As another non-linear model we used a 7-parameter double-logistic regression function that mimics the splines model and more readily allows for biological interpretations. Logistic functions discriminate between two principal states – stationary and growth phases; a double-logistic curve comprises not more than three steady and two growth phases. The “length” of the different phases (in the dimension of the independent variable; e.g. genome size), the steady state values (in the dimension of the dependent variable, e.g. ORF size), and the “strength” of the growth (e.g. the maximum slope of the curve between two steady states) are controlled by the parameters of the regression function.

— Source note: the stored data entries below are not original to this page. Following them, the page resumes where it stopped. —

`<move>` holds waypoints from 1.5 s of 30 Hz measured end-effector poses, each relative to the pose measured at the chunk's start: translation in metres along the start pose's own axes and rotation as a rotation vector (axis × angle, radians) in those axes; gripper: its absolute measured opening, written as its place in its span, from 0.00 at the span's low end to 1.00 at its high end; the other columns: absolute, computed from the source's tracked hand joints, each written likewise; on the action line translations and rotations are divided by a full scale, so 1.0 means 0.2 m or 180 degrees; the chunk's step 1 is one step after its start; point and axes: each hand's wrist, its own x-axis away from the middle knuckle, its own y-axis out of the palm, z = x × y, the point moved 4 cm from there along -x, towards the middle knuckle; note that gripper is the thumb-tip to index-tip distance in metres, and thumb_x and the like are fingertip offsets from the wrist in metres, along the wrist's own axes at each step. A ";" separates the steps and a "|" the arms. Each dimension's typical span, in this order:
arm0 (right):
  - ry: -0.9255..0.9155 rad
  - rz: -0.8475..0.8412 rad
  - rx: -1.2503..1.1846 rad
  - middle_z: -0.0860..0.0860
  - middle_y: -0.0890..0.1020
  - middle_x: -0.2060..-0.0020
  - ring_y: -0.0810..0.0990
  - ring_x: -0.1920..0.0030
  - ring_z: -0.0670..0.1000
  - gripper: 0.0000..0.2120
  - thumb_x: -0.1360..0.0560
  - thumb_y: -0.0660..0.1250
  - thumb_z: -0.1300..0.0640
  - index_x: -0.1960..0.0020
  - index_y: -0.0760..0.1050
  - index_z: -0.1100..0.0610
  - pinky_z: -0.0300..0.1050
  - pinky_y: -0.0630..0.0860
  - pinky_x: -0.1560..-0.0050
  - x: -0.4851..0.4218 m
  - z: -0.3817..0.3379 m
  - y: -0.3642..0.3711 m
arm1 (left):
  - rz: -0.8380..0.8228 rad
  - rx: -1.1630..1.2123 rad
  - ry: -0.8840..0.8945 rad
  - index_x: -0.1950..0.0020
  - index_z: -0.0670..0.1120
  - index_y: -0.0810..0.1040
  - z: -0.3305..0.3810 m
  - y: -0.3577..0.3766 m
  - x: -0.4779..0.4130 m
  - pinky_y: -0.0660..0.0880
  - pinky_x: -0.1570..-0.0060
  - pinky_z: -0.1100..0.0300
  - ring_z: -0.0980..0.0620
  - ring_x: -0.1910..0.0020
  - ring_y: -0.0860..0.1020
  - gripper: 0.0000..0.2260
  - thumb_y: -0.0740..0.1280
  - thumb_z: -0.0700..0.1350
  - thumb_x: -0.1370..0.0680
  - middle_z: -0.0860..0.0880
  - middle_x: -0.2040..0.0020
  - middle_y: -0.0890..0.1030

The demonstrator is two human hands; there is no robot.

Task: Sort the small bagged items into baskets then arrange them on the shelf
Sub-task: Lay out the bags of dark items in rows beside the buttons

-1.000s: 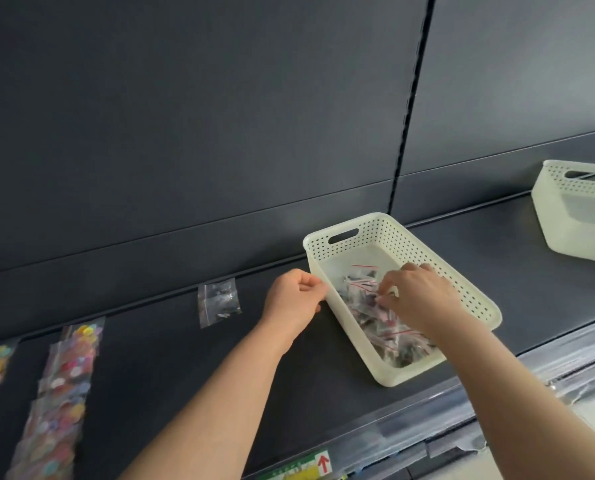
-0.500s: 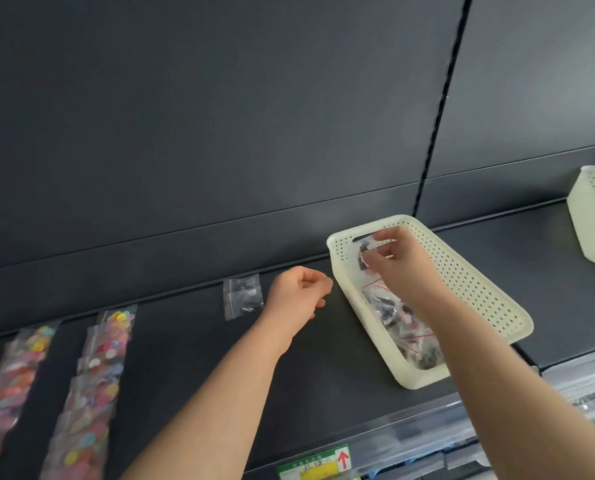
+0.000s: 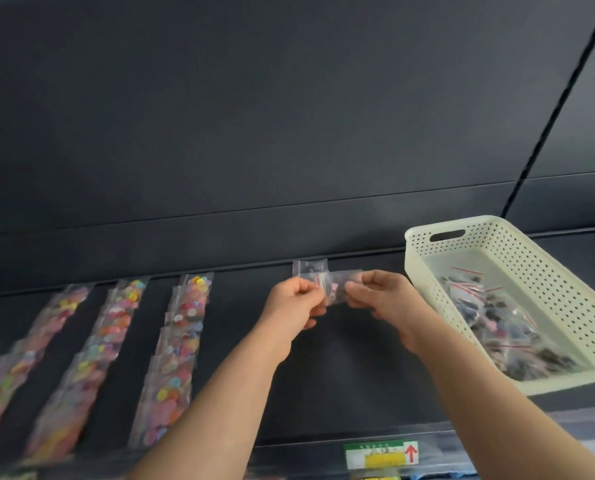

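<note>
Your left hand [image 3: 298, 303] and right hand [image 3: 382, 296] pinched one small bag [image 3: 337, 289] over the shelf [image 3: 358, 375]; it probably needed laying just near of the far bag [image 3: 308, 268].

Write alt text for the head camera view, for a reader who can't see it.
The left hand and right hand pinch a small clear bag between them over a dark shelf, near a second clear bag lying at the back. A cream perforated basket of small bags sits to the right; three rows of colourful bagged pieces lie to the left.
</note>
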 end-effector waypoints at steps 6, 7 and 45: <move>0.0326 -0.0139 0.0195 0.49 0.83 0.60 0.80 0.58 0.45 0.05 0.23 0.68 0.54 0.54 0.80 0.54 0.40 0.71 0.61 -0.04 0.10 0.08 | 0.0227 -0.0293 -0.0074 0.53 0.46 0.78 -0.11 -0.08 -0.02 0.75 0.63 0.63 0.56 0.61 0.80 0.04 0.64 0.41 0.20 0.50 0.58 0.82; 0.0376 -0.0130 0.0165 0.49 0.82 0.61 0.79 0.59 0.45 0.04 0.24 0.68 0.54 0.55 0.80 0.54 0.40 0.71 0.61 -0.05 0.12 0.09 | 0.0242 -0.0359 -0.0105 0.53 0.46 0.77 -0.12 -0.09 -0.03 0.75 0.64 0.63 0.57 0.62 0.80 0.04 0.64 0.41 0.20 0.50 0.58 0.82; -0.1142 0.1726 0.3353 0.46 0.79 0.50 0.79 0.50 0.53 0.09 0.22 0.62 0.54 0.47 0.79 0.46 0.44 0.69 0.61 0.07 -0.16 -0.24 | 0.0167 -0.0977 0.0339 0.61 0.50 0.77 0.05 0.21 -0.09 0.81 0.51 0.50 0.47 0.60 0.83 0.09 0.71 0.53 0.26 0.54 0.65 0.83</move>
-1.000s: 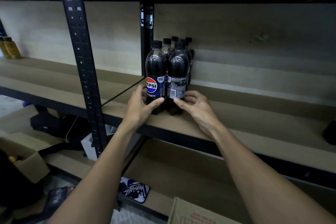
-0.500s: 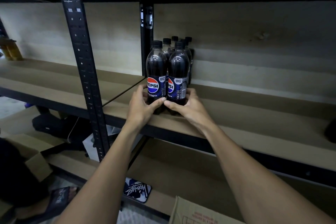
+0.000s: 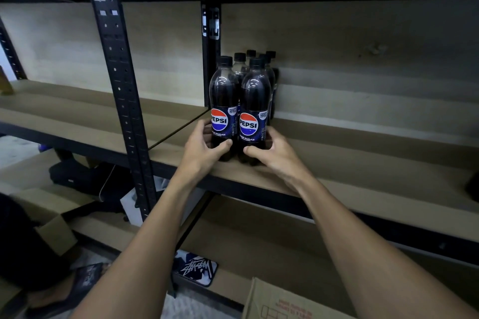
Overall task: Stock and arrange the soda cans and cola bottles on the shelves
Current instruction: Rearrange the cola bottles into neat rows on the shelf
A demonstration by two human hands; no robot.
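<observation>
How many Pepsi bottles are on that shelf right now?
6, in two rows of three on the shelf: front-left bottle in the left hand, front-right bottle in the right hand, middle pair and back pair behind, mostly caps showing. More could be hidden.

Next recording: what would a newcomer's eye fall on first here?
The cluster of Pepsi bottles stands upright on the wooden shelf beside a black rear post, the two front logos facing out. The left hand grips the front left bottle low down, and the right hand grips the front right bottle likewise. A cardboard box pokes in at the bottom edge.
</observation>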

Once estimated, the parameter values can be used to infer genome size intervals for which a particular ORF region is in a steady state as well as critical genome and ORF sizes at the transition between two steady states. Since double-logistic regressions did not converge for the 5′- and 3′-UTRs, linear functions were used for these two genome regions instead.

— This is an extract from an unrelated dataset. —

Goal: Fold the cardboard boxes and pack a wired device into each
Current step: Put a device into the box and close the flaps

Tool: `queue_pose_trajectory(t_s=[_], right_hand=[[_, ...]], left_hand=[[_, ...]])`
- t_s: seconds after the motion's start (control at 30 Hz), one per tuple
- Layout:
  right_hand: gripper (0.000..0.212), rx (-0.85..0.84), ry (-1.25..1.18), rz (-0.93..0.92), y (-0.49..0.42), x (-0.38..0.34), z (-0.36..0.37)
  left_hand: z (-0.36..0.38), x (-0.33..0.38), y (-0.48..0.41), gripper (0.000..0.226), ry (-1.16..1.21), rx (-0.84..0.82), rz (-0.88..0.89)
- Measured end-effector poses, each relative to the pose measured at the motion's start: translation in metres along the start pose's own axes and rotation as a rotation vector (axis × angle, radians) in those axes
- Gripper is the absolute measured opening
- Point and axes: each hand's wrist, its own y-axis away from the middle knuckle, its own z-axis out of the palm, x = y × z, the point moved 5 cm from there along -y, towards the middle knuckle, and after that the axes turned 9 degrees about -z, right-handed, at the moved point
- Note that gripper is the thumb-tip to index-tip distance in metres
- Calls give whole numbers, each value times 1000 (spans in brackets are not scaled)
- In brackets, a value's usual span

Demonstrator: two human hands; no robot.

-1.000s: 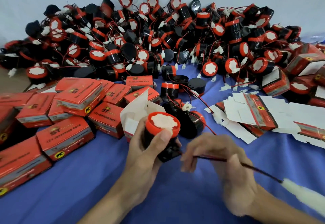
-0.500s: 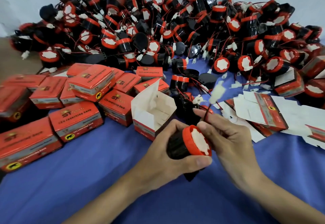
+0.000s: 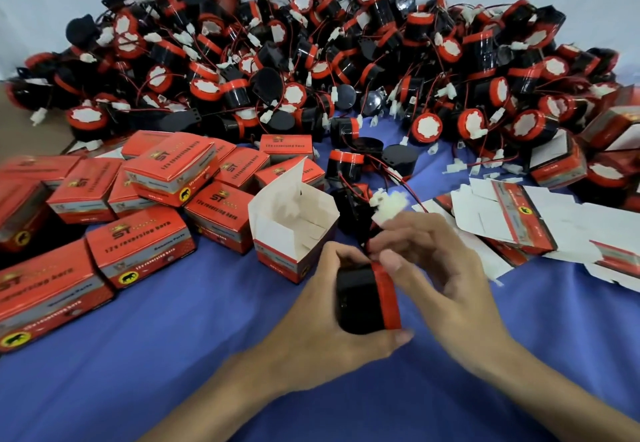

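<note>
Wired device [image 3: 360,299]: black plastic cylinder with a red band, held on its side over the blue cloth [image 3: 166,355], just in front of the open box.
Left hand [image 3: 322,323]: fingers and thumb wrapped round the cylinder's black body.
Right hand [image 3: 446,268]: fingers curled at the red end, thumb on the band; motion blur hides whether it pinches the wire.
White plastic plug [image 3: 388,207]: just beyond the right fingertips.
Open box [image 3: 294,233]: red-and-white cardboard carton, upright, flaps raised.
Closed red cartons [image 3: 138,244]: clustered at left.
Flat unfolded cardboard blanks [image 3: 512,219]: spread at right.
Heap of loose black-and-red devices [image 3: 311,60]: piled behind.
</note>
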Motion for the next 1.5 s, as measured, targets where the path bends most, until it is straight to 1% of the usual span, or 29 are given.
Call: queue_pose_trajectory(t_s=[0.07, 0.1, 0.17, 0.2, 0.27, 0.37, 0.4, 0.47, 0.5, 0.53, 0.57, 0.6, 0.63, 0.67, 0.7, 0.73, 0.77, 0.8, 0.83, 0.87, 0.9, 0.97, 1.07, 1.2, 1.27, 1.4, 1.47, 1.5], right_hand=[[38, -76, 25, -26, 3, -2, 4], [39, -88, 38, -38, 3, -3, 5], [27, -109, 80, -143, 3, -9, 8], [22, -121, 108, -202, 3, -12, 9], [23, -139, 118, -257, 3, -13, 8], [44, -151, 55, -237, 4, -13, 13], [45, -145, 30, -222, 3, -14, 11], [39, -126, 22, -205, 5, -15, 5], [33, -123, 18, -184, 7, -12, 6], [33, -136, -22, -137, 7, -9, 13], [43, -166, -42, -66, 6, -6, 35], [69, -156, -51, 29, 7, -3, 45], [101, -191, 85, 15, 18, 0, 62], [117, -192, 99, -33, 28, 2, 65], [113, -201, 28, -30, 32, -1, 59], [99, -211, -68, -16, 25, -4, 56], [84, -228, -177, 8, 15, -5, 53], [67, -252, -297, 78, 12, -5, 40], [50, -321, -341, 56, 11, -11, 30], [40, -353, -329, 12, 9, -17, 20], [35, -344, -302, -13, 8, -17, 21], [32, -338, -260, -55, 7, -17, 24], [30, -354, -305, -80, 8, -16, 22], [32, -372, -346, -66, 9, -14, 19], [31, -353, -371, -44, 9, -11, 19], [32, -270, -591, 75, 9, -6, 19], [35, -223, -659, 178, 9, 2, 19], [36, -213, -667, 231, 10, 5, 20]], left_hand=[[2, 0, -1, 60, 78, -11, 10], [3, 0, -1, 65, 92, -15, 16], [4, 1, -2, 70, 110, -11, 33], [3, 1, -2, 67, 115, 8, 45], [-1, 1, -2, 59, 111, 63, 64], [-3, 0, -2, 57, 119, 147, 86], [-5, -2, -2, 55, 137, 169, 96], [-8, -4, 1, 54, 160, 206, 154], [-7, 2, 2, 55, 130, 212, 222], [-4, 9, 3, 59, 88, 226, 292], [4, 24, 2, 70, -32, 293, 366], [2, 31, 4, 82, -239, 434, 384], [-7, 49, 1, 85, -222, 617, 332], [-5, 51, 10, 79, -298, 721, 414], [0, 51, 8, 77, -358, 724, 418], [13, 49, 5, 77, -407, 671, 477], [16, 42, 7, 76, -333, 652, 563], [1, 29, 11, 73, -249, 641, 570], [-7, 22, 12, 68, -153, 556, 553], [-12, 18, 14, 64, -135, 532, 554], [-9, 18, 13, 63, -143, 522, 578], [-5, 16, 12, 61, -178, 531, 618], [-6, 13, 12, 61, -199, 548, 638], [-8, 10, 11, 64, -266, 560, 647], [-8, 11, 11, 65, -292, 530, 657], [-16, 22, 18, 68, -422, 548, 771], [-30, 29, 24, 64, -429, 637, 821], [-37, 32, 25, 60, -446, 691, 817]])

Linear (null hypothesis) and splines (alternative hypothesis) regression models were compared using standard weighted F-statistics and a specially designed permutation test (see below). To exclude overfitting as the cause of support of the more complex models, we utilized a more sophisticated framework (LV-Test) for the comparison of non-nested regression models (linear vs. double-logistic and splines vs. double-logistic) as detailed in. The test was further modified to include weighted residuals according to virus sequence weights that account for sequence dependence.

Since our null hypothesis (linear model) is at the boundaries of the parameter space, we developed a permutation test to further compare the linear and splines models. To this end, genome region sizes were transformed to proportions (region size divided by genome size), randomly permuted relative to genome sizes, and transformed back to absolute values. These transformations are compatible with the constraints of the null hypothesis and the requirement that region sizes have to sum to genome sizes. Weights were not permuted. The linear and splines models were fit to the permuted datasets and F-statistics were calculated as for the original dataset. The p-value of the test is the fraction of F-statistics of permuted datasets that are larger than the F of the original dataset. It was calculated using 1,000,000 permutations that were randomly sampled out of ∼1029 possible permutations.

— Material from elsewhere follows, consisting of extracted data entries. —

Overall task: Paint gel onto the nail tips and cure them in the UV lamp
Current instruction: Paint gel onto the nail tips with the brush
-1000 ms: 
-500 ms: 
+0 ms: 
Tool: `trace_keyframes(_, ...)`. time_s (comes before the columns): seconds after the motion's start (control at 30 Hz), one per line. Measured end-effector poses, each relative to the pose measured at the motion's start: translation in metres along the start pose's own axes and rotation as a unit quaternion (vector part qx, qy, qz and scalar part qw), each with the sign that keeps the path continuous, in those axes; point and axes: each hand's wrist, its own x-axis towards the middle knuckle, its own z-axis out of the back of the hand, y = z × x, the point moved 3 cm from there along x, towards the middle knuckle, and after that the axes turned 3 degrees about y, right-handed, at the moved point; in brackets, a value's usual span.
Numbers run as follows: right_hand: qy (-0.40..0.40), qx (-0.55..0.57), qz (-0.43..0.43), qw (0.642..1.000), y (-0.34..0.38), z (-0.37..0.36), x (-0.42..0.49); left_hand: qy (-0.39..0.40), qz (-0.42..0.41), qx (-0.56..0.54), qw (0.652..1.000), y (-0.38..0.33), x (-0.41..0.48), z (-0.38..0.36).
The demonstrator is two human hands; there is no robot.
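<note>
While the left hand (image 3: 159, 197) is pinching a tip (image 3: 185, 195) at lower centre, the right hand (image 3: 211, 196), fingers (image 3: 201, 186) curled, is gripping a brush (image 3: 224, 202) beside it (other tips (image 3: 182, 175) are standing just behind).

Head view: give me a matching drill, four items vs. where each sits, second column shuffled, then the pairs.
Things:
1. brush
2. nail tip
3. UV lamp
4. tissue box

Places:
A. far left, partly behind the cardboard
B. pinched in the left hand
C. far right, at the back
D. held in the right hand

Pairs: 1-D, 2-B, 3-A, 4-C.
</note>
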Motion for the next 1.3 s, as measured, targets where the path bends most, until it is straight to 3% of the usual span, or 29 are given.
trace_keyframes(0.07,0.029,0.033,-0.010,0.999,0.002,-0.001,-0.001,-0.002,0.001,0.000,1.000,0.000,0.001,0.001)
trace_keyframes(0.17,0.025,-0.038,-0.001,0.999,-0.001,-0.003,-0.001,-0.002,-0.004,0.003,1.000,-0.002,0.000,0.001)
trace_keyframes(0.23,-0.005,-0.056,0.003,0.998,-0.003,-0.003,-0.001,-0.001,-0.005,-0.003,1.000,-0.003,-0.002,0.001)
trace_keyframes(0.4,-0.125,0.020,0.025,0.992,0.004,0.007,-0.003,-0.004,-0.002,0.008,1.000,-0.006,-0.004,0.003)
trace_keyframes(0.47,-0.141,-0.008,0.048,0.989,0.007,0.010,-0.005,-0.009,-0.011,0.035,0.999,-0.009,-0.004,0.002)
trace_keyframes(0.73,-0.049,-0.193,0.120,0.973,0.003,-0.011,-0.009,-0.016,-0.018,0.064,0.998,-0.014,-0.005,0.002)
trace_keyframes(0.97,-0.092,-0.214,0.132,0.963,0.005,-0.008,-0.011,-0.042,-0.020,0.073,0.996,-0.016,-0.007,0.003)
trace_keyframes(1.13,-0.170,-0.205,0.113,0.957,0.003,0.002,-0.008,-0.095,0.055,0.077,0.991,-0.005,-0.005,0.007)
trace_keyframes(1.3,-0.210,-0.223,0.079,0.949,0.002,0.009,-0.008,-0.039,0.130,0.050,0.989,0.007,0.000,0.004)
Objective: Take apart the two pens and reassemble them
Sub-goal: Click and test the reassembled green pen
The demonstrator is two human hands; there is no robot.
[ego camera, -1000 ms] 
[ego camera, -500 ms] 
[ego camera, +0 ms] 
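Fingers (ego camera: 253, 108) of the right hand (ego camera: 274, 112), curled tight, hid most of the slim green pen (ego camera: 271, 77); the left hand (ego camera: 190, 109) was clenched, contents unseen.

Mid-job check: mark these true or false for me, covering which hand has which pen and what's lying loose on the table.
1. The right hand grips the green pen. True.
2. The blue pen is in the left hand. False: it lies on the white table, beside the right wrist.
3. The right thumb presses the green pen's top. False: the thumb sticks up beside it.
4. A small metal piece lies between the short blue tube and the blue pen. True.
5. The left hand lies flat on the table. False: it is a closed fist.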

Finally, we analyzed the contribution of each genome region to the total change in genome size under the three regression models. The contribution of each region according to a model was calculated as the ratio of change in region size to change in genome size (first derivative of the regression function) along the nidovirus genome size scale. These region-specific contributions were combined in a single plot for visualization purposes.

To conduct all statistical analyses and to visualize the results we used the R package.

Accession numbers

Accession numbers of virus genomes utilized in the study are shown in Table S1.